Mountain rescue services in England and Wales operate under the association of Mountain Rescue England and Wales (MREW), formerly called Mountain Rescue Council of England & Wales. The association has a number of regional mountain rescue teams, each of which is an independent charity. The team members are highly trained volunteers who are called out by the police.

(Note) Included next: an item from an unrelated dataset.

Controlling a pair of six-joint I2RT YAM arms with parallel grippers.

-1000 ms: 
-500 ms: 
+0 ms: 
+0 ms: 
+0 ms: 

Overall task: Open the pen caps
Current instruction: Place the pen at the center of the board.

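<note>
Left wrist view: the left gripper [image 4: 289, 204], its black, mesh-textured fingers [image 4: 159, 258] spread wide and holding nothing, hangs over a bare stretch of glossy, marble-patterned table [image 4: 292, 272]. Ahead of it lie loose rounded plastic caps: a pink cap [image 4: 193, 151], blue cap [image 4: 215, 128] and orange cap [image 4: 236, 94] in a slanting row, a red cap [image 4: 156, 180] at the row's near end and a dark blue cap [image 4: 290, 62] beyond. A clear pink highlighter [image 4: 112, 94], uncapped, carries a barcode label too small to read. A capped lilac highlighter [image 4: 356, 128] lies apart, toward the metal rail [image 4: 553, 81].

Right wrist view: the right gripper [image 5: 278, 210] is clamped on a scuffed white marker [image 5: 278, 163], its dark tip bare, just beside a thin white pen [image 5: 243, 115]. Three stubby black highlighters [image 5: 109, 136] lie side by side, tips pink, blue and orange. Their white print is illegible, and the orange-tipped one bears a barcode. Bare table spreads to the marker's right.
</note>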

MREW is a member of the International Commission for Mountain Rescue ( / IKAR-CISA).

Overview

Voluntary mountain rescue teams in England and Wales are independent charities whose members are highly trained volunteers who are called out by the police. The police are legally responsible for land based search and rescue but generally lack the resources to discharge this function effectively. Individual teams are normally known as an MRT (mountain rescue team) but some use the term SRT (search and rescue team) or MS&RT (mountain search and rescue team).

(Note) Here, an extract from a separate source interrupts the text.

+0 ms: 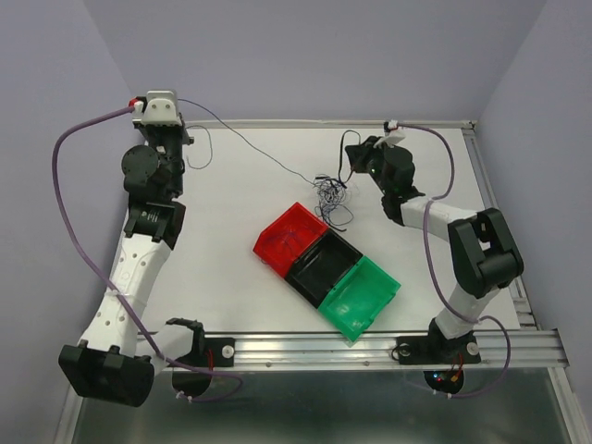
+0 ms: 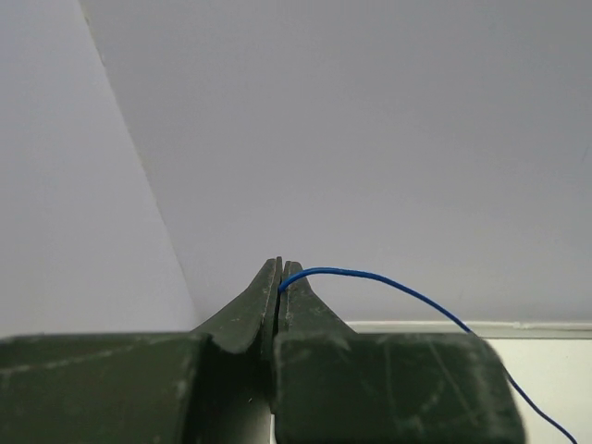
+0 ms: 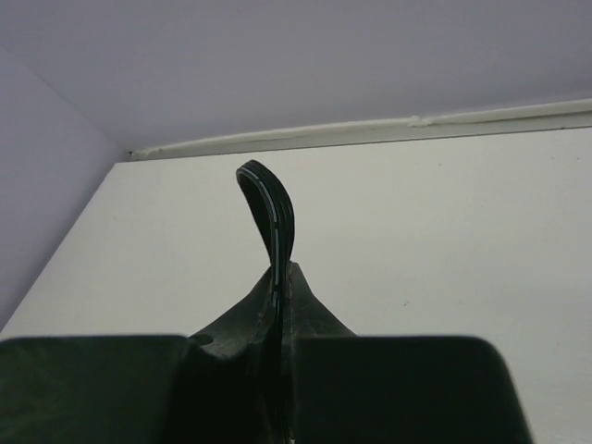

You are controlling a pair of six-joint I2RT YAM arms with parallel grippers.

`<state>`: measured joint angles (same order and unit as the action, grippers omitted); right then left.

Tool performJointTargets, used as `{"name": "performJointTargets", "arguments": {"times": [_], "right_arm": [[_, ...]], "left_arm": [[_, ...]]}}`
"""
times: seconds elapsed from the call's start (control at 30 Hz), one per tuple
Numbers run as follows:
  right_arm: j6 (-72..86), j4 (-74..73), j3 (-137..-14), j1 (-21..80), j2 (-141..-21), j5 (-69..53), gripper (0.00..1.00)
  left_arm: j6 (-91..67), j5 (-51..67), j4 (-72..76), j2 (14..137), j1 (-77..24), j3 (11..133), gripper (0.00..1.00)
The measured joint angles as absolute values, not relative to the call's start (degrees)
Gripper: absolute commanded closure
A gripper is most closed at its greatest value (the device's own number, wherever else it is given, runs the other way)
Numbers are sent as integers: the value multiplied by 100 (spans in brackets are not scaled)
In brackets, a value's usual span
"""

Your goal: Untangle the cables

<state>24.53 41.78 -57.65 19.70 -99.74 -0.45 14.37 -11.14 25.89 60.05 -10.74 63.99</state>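
The cables lie in a thin tangle (image 1: 331, 194) of black, white and blue-purple strands on the white table, just behind the red bin. A blue cable (image 2: 388, 280) runs from that knot up to my left gripper (image 2: 279, 268), which is shut on its end and raised at the back left (image 1: 179, 104). My right gripper (image 3: 282, 270) is shut on a black cable (image 3: 270, 205) that arches out above its tips. From above, that gripper (image 1: 357, 159) sits just right of the tangle, with the black cable's loop (image 1: 345, 139) beside it.
Three joined bins stand in a diagonal row in the middle of the table: red (image 1: 277, 242), black (image 1: 324, 266) and green (image 1: 365, 298). Another thin loop of cable (image 1: 205, 153) lies near the left arm. The table's raised back edge (image 1: 305, 123) is close behind.
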Motion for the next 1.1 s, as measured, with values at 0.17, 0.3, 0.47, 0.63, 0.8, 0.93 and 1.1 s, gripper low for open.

Individual teams are members both of the MREW and of their regional association (which is also represented at MREW). Neither MREW nor the regional associations have authority over the individual teams but provide an opportunity to discuss and agree standards, training and equipment. MREW does provide some equipment funding for MRTs both from its own funds and via a small government grant, but teams have to finance their own running costs through charity fund-raising or sponsorship. MRTs in England and Wales receive no direct government funding. The government provides access by teams to Ordnance Survey mapping.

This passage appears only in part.